Quenum K, Coulibaly O, Arkha Y, Derraz S, El Ouahabi A, El Khamlichi A
Service de neurochirurgie, hôpital des spécialités ONO, université Mohamed V Souissi, Rabat, Morocco.
Neurochirurgie. 2011 Feb;57(1):46-50. doi: 10.1016/j.neuchi.2010.09.001. Epub 2011 Feb 25.
Spinal cord injury with no radiographic bone lesion described as spinal cord injury without radiographic abnormality (SCIWORA) in childhood is less often reported in adults than in children. This study was undertaken to report our experience in the management of nine cases over 25 years.
This was a retrospective study from 1985 to 2009 concerning nine adult patients who sustained spinal cord injury with no radiographic abnormality. The ratio among all cervical spine traumas for the same period was 2.21%. Magnetic resonance imaging (MRI) was performed in all the patients. The patients' clinical status at the time of admission and discharge was evaluated using the Frankel's grading system. We report the results based on the clinical, epidemiologic and radiological findings and outcomes.
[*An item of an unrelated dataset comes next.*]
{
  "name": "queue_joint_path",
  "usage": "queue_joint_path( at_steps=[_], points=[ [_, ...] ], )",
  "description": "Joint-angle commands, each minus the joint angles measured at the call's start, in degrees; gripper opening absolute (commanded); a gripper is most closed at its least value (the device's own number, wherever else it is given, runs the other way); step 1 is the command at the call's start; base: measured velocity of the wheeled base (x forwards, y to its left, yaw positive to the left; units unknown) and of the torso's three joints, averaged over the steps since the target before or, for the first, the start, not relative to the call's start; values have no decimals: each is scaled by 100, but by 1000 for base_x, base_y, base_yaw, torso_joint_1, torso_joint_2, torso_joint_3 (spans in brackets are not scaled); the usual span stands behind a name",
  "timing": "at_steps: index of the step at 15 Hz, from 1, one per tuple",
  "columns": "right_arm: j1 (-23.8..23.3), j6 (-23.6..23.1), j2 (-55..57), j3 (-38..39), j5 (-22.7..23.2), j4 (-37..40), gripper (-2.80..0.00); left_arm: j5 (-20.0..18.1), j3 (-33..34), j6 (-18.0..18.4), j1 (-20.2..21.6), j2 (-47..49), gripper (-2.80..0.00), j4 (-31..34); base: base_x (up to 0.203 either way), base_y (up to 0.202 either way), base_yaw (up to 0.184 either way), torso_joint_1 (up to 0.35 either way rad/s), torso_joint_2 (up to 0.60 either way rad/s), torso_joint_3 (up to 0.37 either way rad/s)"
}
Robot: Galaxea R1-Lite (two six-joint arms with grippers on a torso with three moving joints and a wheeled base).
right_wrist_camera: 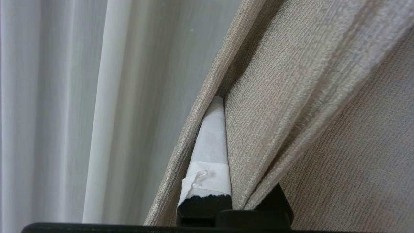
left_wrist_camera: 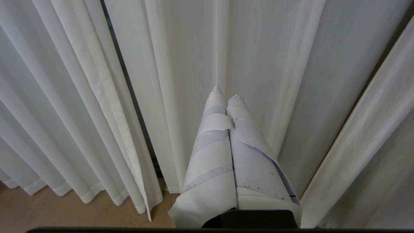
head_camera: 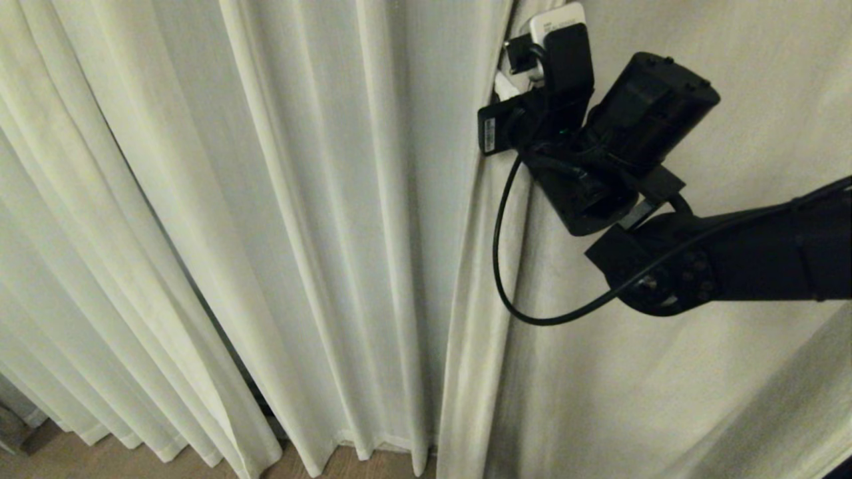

The mean age of our population was 37.43 years, ranging from 18 to 60 years. All the patients were men. The main etiology was falls (5/9) followed by road traffic accidents (4/9). According to the Frankel's grading system, four patients (44.45%) were grade A, four were grade B (44.45%), and one was grade C (11.11%). On MRI, medullar lesions were: contusion, non-compressive cervical disc herniation, cervical spine stenosis, and two cases of normal cervical spine. Four patients were operated on via the posterior cervical spine approach (laminectomy, C3-C7 in three cases and C1-C3 in one case). The other five patients were treated orthopaedically for 6 to 8 weeks. Three patients (3/9), who were Frankel's grade B and C with no demonstrable injury on MRI, improved to Frankel a useful neurological grade (Frankel's grades D or E) at the time of discharge. One patient evaluated as Frankel's grade A died from cardiovascular disturbance.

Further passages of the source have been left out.